The Company recognizes the importance and benefits of having the diverse Board to enhance quality of its performance.
III. POLICY STATEMENT
The Company believes that a diverse Board will enhance the quality of the decisions made by the Board by utilizing the different skills, qualification, professional experience, gender, knowledge etc. of the members of the Board, is necessary for achieving desired objectives and sustainable results.

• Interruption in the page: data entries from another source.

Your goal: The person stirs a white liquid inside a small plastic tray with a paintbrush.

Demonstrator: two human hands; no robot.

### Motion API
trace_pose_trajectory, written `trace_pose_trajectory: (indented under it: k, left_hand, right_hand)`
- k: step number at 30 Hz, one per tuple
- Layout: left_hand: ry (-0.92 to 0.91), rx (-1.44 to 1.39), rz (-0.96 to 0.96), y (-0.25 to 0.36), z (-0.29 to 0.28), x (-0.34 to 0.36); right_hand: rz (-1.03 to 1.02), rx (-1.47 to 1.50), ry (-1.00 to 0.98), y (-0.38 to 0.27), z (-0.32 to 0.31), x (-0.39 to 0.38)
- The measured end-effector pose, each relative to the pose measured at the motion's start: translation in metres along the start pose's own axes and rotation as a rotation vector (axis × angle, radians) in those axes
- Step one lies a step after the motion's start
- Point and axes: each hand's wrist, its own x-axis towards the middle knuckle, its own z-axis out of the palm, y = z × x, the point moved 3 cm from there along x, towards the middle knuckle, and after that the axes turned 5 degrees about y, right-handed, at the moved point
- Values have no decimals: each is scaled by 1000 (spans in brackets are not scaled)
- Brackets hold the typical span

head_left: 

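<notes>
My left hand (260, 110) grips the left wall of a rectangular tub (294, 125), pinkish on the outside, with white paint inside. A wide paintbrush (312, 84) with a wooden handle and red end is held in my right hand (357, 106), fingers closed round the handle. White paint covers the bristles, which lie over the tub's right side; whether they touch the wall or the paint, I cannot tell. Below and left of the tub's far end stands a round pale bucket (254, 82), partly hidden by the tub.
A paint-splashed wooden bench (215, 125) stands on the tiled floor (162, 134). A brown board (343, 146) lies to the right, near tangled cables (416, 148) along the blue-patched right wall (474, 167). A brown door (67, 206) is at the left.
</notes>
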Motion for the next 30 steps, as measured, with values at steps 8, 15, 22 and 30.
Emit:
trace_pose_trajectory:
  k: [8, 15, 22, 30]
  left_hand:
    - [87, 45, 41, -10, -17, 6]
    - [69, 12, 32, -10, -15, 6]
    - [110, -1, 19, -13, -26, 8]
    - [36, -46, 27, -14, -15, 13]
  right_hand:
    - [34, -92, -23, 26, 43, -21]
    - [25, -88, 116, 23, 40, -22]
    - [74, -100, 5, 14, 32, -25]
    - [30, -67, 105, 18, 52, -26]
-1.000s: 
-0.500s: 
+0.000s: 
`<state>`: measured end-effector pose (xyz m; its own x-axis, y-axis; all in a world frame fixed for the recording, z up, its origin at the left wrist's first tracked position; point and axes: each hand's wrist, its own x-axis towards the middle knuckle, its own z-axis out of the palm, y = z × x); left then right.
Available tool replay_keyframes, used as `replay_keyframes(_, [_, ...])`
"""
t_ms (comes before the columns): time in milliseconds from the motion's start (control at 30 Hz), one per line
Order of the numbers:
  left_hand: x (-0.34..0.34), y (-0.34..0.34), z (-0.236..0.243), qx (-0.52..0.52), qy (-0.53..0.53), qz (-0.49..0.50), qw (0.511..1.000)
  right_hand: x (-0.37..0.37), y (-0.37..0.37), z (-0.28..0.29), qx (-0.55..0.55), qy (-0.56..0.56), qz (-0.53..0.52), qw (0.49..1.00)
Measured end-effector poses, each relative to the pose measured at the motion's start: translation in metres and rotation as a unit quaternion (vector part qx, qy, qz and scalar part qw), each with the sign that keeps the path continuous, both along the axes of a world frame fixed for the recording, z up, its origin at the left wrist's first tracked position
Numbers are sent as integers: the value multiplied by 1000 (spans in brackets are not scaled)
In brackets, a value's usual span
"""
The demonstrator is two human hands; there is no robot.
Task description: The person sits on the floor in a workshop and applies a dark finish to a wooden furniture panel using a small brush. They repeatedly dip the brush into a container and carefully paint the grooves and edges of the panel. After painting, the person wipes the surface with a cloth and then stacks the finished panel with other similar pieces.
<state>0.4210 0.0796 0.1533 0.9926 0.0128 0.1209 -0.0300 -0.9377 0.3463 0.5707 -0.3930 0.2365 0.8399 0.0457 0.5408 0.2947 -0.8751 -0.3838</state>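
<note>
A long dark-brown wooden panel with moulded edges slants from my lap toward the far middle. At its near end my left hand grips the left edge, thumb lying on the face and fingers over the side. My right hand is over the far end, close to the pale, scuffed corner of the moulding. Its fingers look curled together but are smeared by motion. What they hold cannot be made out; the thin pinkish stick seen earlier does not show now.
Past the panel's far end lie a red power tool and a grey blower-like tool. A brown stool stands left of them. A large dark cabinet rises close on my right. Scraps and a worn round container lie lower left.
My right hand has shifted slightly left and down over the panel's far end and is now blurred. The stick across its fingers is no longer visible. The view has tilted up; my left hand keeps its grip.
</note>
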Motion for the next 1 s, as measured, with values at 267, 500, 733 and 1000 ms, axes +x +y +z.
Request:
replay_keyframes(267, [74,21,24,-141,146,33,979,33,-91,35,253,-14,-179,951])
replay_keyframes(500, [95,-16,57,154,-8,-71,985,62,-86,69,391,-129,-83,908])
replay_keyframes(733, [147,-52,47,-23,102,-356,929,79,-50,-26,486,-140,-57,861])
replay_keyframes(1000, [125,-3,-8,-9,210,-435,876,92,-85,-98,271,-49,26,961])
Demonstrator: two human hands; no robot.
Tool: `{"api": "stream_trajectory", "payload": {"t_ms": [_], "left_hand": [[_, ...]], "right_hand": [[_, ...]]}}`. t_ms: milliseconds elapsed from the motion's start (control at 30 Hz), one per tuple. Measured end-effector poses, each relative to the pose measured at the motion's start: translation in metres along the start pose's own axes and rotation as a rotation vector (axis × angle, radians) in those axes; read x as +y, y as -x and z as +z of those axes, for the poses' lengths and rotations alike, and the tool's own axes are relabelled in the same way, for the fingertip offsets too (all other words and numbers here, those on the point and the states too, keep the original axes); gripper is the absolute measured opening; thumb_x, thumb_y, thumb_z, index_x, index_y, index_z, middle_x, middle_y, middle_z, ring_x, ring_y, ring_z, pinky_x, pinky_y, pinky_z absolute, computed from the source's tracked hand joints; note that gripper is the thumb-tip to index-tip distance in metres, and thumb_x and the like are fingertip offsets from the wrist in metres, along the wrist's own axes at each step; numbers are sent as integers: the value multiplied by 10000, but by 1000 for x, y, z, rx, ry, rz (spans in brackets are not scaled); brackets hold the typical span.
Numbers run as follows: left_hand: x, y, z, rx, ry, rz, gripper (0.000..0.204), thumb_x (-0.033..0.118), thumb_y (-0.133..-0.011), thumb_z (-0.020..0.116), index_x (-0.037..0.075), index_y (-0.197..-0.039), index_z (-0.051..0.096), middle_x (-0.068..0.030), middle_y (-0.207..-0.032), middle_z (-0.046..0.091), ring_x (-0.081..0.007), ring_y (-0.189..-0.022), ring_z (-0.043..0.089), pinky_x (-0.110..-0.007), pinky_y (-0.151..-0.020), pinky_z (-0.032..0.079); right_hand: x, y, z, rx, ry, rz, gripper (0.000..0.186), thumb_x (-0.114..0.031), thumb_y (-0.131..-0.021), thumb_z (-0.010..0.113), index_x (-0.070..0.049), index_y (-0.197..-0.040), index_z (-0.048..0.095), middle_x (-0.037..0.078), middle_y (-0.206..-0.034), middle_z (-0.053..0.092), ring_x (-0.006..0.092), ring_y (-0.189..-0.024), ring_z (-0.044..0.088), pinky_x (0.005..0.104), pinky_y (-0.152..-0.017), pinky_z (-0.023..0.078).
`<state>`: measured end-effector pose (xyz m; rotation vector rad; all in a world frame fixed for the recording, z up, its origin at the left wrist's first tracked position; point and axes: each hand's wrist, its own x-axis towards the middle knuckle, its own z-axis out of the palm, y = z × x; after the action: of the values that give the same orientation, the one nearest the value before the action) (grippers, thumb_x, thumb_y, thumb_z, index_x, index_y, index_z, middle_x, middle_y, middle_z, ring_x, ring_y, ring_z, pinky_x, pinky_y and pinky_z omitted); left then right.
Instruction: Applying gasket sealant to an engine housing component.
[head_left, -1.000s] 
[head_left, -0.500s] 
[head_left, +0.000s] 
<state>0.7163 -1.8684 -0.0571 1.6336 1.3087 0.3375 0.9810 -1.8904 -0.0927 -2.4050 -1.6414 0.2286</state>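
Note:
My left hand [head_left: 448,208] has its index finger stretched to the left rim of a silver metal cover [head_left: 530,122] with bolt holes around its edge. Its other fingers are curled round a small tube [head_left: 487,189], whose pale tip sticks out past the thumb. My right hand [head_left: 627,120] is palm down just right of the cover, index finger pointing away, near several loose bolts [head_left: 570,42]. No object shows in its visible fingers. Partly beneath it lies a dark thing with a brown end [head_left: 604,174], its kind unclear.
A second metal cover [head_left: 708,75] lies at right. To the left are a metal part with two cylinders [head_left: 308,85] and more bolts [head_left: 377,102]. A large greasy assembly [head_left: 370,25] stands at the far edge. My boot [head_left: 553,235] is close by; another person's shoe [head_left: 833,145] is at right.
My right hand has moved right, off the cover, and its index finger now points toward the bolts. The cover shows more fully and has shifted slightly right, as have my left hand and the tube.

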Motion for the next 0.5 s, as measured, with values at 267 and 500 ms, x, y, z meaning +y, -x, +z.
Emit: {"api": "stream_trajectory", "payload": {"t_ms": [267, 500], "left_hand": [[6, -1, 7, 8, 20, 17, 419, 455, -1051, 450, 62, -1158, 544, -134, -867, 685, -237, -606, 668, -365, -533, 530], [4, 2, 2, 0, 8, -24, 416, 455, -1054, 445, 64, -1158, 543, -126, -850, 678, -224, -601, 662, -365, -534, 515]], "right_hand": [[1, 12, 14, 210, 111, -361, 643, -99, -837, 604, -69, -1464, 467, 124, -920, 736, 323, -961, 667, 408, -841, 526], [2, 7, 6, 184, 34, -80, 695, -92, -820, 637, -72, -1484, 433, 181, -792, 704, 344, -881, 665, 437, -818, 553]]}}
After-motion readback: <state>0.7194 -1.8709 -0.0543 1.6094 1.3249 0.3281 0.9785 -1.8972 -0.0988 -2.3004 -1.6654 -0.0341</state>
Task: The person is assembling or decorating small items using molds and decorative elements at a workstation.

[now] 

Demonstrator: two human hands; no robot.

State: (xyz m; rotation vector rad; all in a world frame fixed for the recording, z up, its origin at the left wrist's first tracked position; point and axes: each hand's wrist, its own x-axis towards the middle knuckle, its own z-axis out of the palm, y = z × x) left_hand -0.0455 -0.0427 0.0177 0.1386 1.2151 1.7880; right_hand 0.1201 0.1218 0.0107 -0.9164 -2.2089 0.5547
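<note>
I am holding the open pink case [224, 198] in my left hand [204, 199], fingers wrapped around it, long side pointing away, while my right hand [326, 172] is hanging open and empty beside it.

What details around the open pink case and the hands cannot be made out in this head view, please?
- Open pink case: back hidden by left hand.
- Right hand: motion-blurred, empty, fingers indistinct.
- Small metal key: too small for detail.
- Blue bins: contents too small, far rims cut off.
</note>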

For appointments of persons to office of Directors and deciding composition of the Board, the CNR Committee will take into consideration qualification and wide experience of the Directors, which the Board as a whole requires in order to be effective, apart from compliance of legal and contractual requirements of the Company.
The CNR Committee believes that Board of Directors of the Company shall have an optimum combination of Non-Executive, Independent Directors and Non-Promoters along with a lady Director in the following manner :
(1) Chairman ……………… Non – Executive, Non - Independent
(2) Vice- Chairman ……………… Non – Executive, Non - Independent
(3) At least 50% ……………… Non – Executive
(4) At least 50% ……………… Independent
(5) At least 60% ……………… Non – Promoters
(6) At least 1 lady Director
The Committee shall endeavor to include and make good use of diversity in the skills, qualification, age and expertise of the Board.
IV. REVIEW OF THE POLICY
The CNR Committee will review the Policy, from time to time, to ensure the effectiveness of the Policy. The Committee will discuss any revisions that may be required, and recommend any such revisions to the Board for consideration and approval.
V. DISCLOSURE OF THE POLICY
This policy will be posted on the Company's website. The necessary disclosure about the policy will also be made as per requirements of Listing Agreement and Companies Act 2013.